Dragons, Nationalism and Chin Jung-kwon in the LA Times

by Robert Koehler on October 16, 2007

Culture critic Chin Jung-kwon might have gotten savaged by certain quarters of the netizen community for daring to say “D-War” sucked, but he did get an LA Times interview out of it.

The money shot?

“They are fanatics, and they are mobilized on the Internet,” Chin says. “It’s dangerous. This is a country where people put their whole lives into Internet culture and where success is measured by the number of hits you get online. That’s why you see all the media writing about the greatness of ‘D-War.’ ”

The pressure to generate online traffic leads to this broad consensus, Chin says.

“There is a wholly different logic in Korea,” he says. “This era of blind patriotism must die out.”

{ 13 comments… read them below or add one }

1 iheartblueballs October 16, 2007 at 3:03 pm

Is there any way we could convince Chin to spend the rest of his life planting his seed in millions of Korean women in the hopes that his insightful, clear-headed view of Korean fanaticism and blind nationalism might be passed on to the next generation en masse?

2 dissidentdave October 16, 2007 at 3:23 pm

wow, a heroic man, indeed. and a very brave one, as well. kudos to him for having the cajones to tell it like it is. and he’s korean, too?

well done, sir.

3 dissidentdave October 16, 2007 at 3:26 pm

oh, and i realise no one else here gives a damn, but…

YEEESSSSSSSSSSSSSSSSSSSSSSSS!!!! ROCKIES in the WORLD SERIES!!! now just gotta win 4 more…

okay, thanks for allowing me to get that out. this is not the forum for it, i know, but i figured a celebration of a clear-thinking korean culture critic should be accompanied by my guttural howl of joy at the rockies’ win.

and, now, back to regular commenting.

4 mins0306 October 16, 2007 at 3:47 pm

Kudos to Chin. Clear and level-headed people are a rare breed in Korea, but hopefully we will see more of them in the near future.

5 Antti October 16, 2007 at 6:52 pm

Ok, Chin Jung-kwon is not your ordinary Korean, but it has to start from somewhere. In case someone’s interested in what he’s been up to, I have a couple of posts on him in my own blog (via Google search).
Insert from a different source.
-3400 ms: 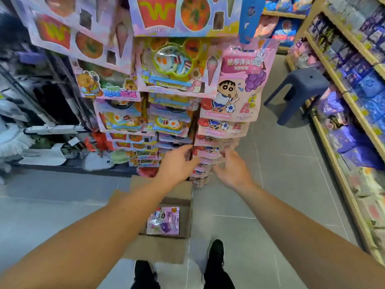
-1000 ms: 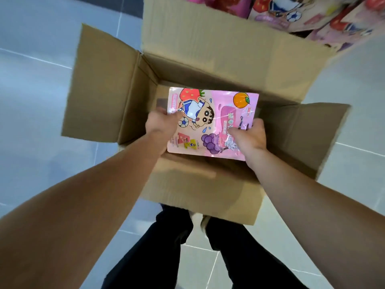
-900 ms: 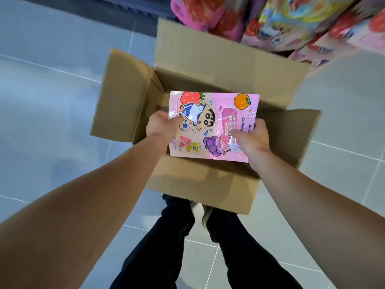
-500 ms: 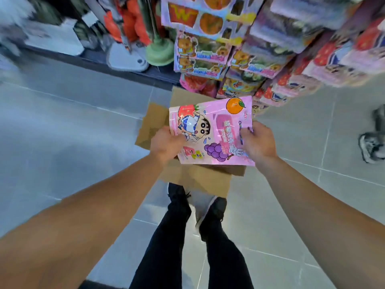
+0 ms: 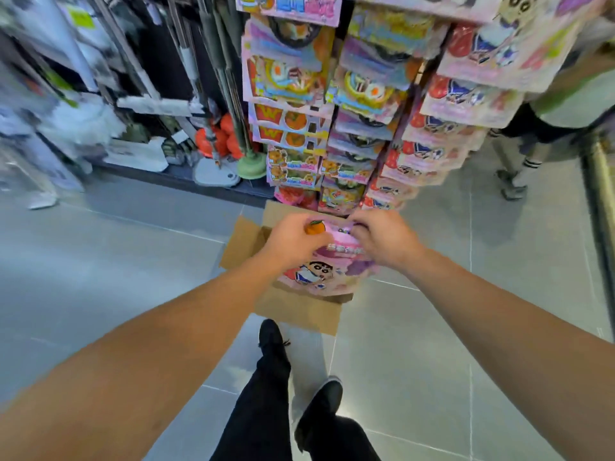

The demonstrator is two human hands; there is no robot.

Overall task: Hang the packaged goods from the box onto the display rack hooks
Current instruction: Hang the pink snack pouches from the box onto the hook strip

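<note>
Gripping pink packet (image 5: 327, 272) | both hands, left (image 5: 293, 239), right (image 5: 382, 241) | above box (image 5: 299, 309), seemingly

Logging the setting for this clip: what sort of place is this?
Most likely a shop aisle. A display rack hangs full of packaged goods, mops and cleaning gear line the wall beside it, and both hands, left hand and right hand, hold a pink packet over a stock box.

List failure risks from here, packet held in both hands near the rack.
1. Both hands, left hand and right hand, cover the top edge of the pink packet, so its hang hole may miss a hook.
2. The lower packets on the rack hang crowded; pushing in could knock some off.
3. The open box sits by the feet: a trip hazard.
</note>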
He used to be a member of the Democratic Labor Party, and he always attracted a lot of readers in the bulleting boards where he was active. He used to fight the jucheists within DLP, but I understand that disgust in them was the main reason he left. Unsuk Jin (Jin Eun-sook), the renown composer residing in Germany, is his sister.
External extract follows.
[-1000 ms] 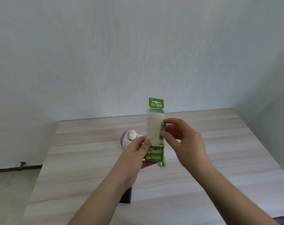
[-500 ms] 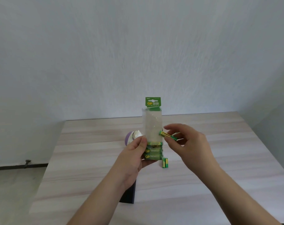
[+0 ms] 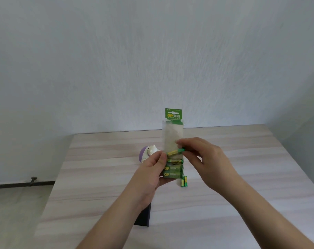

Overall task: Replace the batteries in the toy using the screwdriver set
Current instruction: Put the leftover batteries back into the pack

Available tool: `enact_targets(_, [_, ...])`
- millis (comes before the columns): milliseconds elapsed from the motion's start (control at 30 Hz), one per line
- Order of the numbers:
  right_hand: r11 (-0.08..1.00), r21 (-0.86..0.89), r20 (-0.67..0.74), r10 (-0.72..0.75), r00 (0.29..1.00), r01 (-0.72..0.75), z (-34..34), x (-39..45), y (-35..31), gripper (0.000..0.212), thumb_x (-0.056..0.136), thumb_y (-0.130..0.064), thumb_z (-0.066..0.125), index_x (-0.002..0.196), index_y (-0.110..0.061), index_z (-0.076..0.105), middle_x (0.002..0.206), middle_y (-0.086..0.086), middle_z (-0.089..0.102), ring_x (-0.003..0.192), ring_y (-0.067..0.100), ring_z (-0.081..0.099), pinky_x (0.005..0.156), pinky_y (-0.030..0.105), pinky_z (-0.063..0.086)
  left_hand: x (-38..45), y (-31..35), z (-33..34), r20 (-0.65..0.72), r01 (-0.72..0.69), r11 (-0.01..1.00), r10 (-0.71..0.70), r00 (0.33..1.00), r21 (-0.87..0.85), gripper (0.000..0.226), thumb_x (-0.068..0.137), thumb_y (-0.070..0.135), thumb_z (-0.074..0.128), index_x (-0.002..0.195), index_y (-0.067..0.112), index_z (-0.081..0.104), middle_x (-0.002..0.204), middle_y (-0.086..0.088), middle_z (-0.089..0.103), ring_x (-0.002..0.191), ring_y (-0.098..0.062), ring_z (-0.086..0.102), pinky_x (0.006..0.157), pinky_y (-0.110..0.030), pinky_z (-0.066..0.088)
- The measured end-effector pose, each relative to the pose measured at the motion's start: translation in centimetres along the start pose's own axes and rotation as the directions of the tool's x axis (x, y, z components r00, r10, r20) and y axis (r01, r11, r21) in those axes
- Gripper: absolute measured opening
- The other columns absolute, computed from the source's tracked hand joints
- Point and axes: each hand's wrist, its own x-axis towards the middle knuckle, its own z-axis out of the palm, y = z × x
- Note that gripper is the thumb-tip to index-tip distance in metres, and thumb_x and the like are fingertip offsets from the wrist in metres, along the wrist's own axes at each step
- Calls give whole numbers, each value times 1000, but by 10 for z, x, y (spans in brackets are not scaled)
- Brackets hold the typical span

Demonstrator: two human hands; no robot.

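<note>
Nearest me, a dark case, possibly the screwdriver set, lies on the table and is partly hidden under my left forearm. Above it, my left hand grips the battery pack upright, thumb curled over its front edge and fingers behind. My right hand pinches a single green-and-yellow battery between thumb and fingertips, holding it crosswise in front of the pack's clear sleeve. Just past the pack's lower edge, two loose batteries lie side by side on the table. Further back, the purple-and-white toy sits on the table, partly hidden by my left hand. I judge I'm at the stage of pulling fresh cells from the packaging. Next I'd free this battery cleanly, set it beside the loose pair, then put the pack down and bring the toy forward.
</note>
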Motion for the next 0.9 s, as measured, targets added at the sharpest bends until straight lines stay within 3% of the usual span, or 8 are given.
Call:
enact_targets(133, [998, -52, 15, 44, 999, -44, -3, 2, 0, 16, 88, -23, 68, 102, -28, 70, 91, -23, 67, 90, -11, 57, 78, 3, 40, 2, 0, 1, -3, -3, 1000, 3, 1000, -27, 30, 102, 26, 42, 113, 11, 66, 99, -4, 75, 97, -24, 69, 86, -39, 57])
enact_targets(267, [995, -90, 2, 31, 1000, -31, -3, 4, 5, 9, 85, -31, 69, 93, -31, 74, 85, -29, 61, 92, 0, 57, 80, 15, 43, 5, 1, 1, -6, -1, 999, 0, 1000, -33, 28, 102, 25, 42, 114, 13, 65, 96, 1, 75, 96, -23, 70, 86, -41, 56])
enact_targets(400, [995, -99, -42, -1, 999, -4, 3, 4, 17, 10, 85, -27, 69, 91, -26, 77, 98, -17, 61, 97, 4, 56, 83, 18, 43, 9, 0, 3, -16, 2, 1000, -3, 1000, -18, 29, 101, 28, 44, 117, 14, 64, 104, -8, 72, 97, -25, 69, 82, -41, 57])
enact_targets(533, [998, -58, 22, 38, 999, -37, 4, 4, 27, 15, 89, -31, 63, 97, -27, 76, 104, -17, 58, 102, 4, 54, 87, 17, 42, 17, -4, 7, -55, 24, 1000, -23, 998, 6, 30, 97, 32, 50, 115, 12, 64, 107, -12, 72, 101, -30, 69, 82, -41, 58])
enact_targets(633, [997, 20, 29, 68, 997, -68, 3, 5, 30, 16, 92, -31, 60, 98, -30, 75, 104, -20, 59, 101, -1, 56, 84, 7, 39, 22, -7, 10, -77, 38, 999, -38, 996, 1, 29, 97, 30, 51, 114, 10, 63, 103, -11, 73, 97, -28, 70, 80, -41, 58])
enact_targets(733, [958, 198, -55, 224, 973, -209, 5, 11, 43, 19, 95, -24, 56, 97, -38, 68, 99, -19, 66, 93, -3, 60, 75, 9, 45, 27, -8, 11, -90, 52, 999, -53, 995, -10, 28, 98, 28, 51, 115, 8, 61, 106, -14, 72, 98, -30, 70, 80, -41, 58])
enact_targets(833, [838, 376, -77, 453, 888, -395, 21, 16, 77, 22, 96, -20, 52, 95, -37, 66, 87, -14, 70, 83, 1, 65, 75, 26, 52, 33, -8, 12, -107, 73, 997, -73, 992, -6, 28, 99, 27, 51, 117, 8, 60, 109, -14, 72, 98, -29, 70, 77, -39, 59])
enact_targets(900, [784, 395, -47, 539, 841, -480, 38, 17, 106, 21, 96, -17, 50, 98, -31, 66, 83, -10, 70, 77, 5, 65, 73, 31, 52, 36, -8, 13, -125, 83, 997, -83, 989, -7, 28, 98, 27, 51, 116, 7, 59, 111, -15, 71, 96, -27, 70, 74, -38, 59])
6 arthjourneyman October 16, 2007 at 7:05 pm

iheartblueballs: That’s #2 on my to-do list. Still trying to finish #1, which is getting Michael Moore to plant his seed in millions of American women with the same hopes for the future.

7 Herod October 16, 2007 at 7:11 pm

Journeyman we Americans are a fat and ugly enough people as it is!
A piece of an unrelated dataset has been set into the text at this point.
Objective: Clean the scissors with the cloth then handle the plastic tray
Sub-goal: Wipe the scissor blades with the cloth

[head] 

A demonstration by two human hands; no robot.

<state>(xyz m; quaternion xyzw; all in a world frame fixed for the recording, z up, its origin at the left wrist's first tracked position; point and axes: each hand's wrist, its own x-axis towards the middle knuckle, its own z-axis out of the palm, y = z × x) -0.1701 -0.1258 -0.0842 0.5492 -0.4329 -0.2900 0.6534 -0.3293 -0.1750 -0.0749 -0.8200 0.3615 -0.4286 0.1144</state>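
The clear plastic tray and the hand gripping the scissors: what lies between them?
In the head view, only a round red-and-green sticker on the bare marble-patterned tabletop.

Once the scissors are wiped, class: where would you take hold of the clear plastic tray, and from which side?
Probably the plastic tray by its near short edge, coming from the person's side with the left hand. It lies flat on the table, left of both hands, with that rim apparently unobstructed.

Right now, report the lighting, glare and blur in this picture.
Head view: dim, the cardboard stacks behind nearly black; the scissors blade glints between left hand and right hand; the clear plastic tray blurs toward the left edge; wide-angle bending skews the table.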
8 Gray October 16, 2007 at 7:17 pm

“This era of blind patriotism must die out”

Can’t agree more.

9 Wedge October 16, 2007 at 7:25 pm

#6: Just what we need, a nation of fat, ill-shaven, ball-capped propagandists who went to Moo U.

10 empraptor October 16, 2007 at 11:50 pm

It’s probably a bad sign if even the trailer makes you wanna puke.

How so many survived what must have been a pukefest that left half the weight of the audience on the floor is beyond me.

11 slim October 16, 2007 at 11:56 pm

How credible is comparing a minority voice railing against nationalism in a highly nationalistic country, and getting death threats for it, with an Oscar Award-winning celebrity with a featured role in the Democratic Party convention?

12 WangKon936 October 17, 2007 at 3:38 am

Kudos to Chin for going against the flow of idiotic netizens! I’m just so sorry that he gets all that flack for telling the emperor that he has no clothes…

13 wookinponub October 17, 2007 at 6:02 pm

Now,if only we could get rid of blind patriotism,WORLDWIDE.